> _Assignment_
Print every line below. Match each one exactly.

> _Given information_
•••
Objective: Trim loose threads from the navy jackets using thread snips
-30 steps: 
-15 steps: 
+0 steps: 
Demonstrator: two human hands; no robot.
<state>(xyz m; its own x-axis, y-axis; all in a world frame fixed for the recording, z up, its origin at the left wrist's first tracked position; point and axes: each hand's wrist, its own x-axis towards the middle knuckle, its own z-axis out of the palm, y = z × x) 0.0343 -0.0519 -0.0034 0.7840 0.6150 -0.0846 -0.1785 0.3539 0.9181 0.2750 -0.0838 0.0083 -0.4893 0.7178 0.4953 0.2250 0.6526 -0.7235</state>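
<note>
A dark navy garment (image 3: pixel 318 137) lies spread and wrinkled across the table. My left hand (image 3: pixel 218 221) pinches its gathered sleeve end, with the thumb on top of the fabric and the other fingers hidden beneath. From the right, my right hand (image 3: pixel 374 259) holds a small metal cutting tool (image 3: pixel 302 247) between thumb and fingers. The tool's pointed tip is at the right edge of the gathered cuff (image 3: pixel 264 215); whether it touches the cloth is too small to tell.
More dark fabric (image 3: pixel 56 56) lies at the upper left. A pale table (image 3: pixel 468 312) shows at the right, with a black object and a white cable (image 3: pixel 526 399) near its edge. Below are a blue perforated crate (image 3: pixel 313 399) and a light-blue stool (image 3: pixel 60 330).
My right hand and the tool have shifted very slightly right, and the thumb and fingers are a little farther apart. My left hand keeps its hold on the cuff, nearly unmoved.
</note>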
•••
> _Response below_
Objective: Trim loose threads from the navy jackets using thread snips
-30 steps: 
-15 steps: 
+0 steps: 
Demonstrator: two human hands; no robot.
<state>(xyz m; its own x-axis, y-axis; all in a world frame fixed for the recording, z up, its origin at the left wrist's first tracked position; point and axes: each hand's wrist, its own x-axis towards the middle knuckle, its own z-axis out of the palm, y = z × x) 0.0343 -0.0519 -0.0034 0.7840 0.6150 -0.0846 -0.1785 0.3539 0.9181 0.2750 -0.0838 0.0083 -0.4893 0.7178 0.4953 0.2250 0.6526 -0.7235</state>
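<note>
A dark navy garment (image 3: pixel 318 137) lies spread and wrinkled across the table. My left hand (image 3: pixel 218 221) pinches its gathered sleeve end, with the thumb on top of the fabric and the other fingers hidden beneath. From the right, my right hand (image 3: pixel 374 259) holds a small metal cutting tool (image 3: pixel 302 247) between thumb and fingers. The tool's pointed tip is at the right edge of the gathered cuff (image 3: pixel 264 215); whether it touches the cloth is too small to tell.
More dark fabric (image 3: pixel 56 56) lies at the upper left. A pale table (image 3: pixel 468 312) shows at the right, with a black object and a white cable (image 3: pixel 526 399) near its edge. Below are a blue perforated crate (image 3: pixel 313 399) and a light-blue stool (image 3: pixel 60 330).
My right hand and the tool have shifted very slightly right, and the thumb and fingers are a little farther apart. My left hand keeps its hold on the cuff, nearly unmoved.
</note>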

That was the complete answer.